Mitochondria are extremely important organelles, responsible for the generation of most of the energy necessary for cellular activity. Any defects in the metabolism process, such as lack of substrate for energy production, or in one of the enzymes in the biochemical process ultimately lead to cell death. Poor energy production affects cardiomyocytes, the cells responsible for the contractile abilities of the heart, and can also cause serious heart defects. One of these heart pathologies is dilated cardiomyopathy, an incurable disease characterized by heart enlargement and loss of contractile strength, which can lead to heart failure and, in terminal cases, require a heart transplant.
To study the molecular players in mitochondrial function, scientists generated mice models of YME1L and OMA1, two mitochondrial proteases involved in the processing of dynamin-like guanosine triphosphatase (GTPase) OPA1, a critical step in mitochondrial function. The results showed that deletion of YME1L induced cleavage of OPA1 by the stress-induced OMA1, a process that ultimately leads to the development of dilated cardiomyopathy in mice. Deletion of OMA1, however, prevented this process and enabled normal mitochondrial and heart functions.
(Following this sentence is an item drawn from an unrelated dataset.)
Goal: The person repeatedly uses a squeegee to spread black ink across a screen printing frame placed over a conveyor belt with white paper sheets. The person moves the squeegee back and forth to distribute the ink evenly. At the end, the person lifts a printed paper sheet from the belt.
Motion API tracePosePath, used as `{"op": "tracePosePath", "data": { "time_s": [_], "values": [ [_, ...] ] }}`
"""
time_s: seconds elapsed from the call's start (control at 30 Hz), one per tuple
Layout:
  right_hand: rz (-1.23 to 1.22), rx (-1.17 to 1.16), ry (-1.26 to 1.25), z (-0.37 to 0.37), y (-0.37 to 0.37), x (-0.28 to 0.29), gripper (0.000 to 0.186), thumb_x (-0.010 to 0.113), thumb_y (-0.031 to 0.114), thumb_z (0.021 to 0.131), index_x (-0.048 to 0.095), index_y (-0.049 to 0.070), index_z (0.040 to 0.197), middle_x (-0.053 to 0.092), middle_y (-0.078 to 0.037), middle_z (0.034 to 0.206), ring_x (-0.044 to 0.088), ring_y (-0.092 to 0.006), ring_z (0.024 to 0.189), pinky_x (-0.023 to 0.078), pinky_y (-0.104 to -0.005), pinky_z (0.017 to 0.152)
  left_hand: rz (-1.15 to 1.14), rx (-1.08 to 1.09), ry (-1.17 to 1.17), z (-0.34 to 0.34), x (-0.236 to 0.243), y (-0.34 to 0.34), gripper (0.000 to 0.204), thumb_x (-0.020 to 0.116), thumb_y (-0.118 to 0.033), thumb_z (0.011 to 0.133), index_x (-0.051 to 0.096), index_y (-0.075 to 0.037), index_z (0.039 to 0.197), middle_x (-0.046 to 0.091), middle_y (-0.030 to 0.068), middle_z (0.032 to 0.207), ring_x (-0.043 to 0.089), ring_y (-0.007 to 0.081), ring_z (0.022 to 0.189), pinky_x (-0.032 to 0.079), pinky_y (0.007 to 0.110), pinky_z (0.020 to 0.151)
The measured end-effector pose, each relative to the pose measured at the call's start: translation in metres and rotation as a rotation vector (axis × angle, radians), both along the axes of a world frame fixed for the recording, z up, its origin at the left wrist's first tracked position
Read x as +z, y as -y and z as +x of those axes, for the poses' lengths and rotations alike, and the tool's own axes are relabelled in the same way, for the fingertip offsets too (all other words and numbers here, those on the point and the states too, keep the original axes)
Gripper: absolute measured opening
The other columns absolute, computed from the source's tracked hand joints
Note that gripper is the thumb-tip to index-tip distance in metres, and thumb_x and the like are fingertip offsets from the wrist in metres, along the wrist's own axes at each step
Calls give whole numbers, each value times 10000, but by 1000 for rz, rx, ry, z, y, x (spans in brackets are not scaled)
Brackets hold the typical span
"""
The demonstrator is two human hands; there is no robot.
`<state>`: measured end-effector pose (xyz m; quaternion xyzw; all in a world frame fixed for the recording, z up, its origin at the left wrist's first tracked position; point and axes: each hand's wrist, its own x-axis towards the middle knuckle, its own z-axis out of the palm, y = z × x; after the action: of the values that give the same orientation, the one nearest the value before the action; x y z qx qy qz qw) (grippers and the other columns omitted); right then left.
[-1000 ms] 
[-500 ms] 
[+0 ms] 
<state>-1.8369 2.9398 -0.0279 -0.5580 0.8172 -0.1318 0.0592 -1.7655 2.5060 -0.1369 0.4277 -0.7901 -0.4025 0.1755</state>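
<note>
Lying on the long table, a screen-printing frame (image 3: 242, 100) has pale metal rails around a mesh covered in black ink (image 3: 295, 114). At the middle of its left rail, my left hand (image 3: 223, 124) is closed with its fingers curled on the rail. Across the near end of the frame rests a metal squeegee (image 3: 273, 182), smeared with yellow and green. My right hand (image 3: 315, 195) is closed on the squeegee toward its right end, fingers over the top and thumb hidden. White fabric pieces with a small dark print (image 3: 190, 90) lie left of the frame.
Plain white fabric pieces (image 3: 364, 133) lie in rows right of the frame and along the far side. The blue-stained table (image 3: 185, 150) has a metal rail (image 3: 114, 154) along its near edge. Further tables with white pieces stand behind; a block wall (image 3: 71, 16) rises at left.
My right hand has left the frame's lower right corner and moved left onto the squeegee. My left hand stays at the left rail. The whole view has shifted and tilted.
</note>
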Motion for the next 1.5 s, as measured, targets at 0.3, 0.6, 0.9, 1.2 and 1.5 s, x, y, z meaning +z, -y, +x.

The research study also focused on the dietary and metabolic changes in the animal models. In healthy people, the major fuel used to produce energy by the cardiomyocytes is fatty acids, since these molecules contain more energy than sugar. However, in diseased people, the contrary occurs, a fact that researchers now theorize is related to disease progression and not to a defense mechanism, as previously thought. Researchers fed mice with the mitochondrial defect a high-fat diet to force the heart cells to metabolize these nutrients instead of sugar. This dietary change restored normal cell metabolism and correct heart function, a discovery with important implications in potential patient therapy.
Dr. Valentín Fuster, MD, General Director of the Centro Nacional de Investigaciones Cardiovasculares Carlos III (CNIC), one of the research teams involved in the study, commented in a press release, “We know that a diet rich in fats is a threat to health because it increases the incidence of atherosclerosis. The possibility that such a diet might be beneficial in certain cases of heart disease is very provocative and attractive. However, much translational research needs to be done before these results can be considered definitive. Nonetheless, this multicenter research program should continue, and perhaps over the medium term we will be in a position to answer this question and perhaps eventually overthrow another established paradigm.”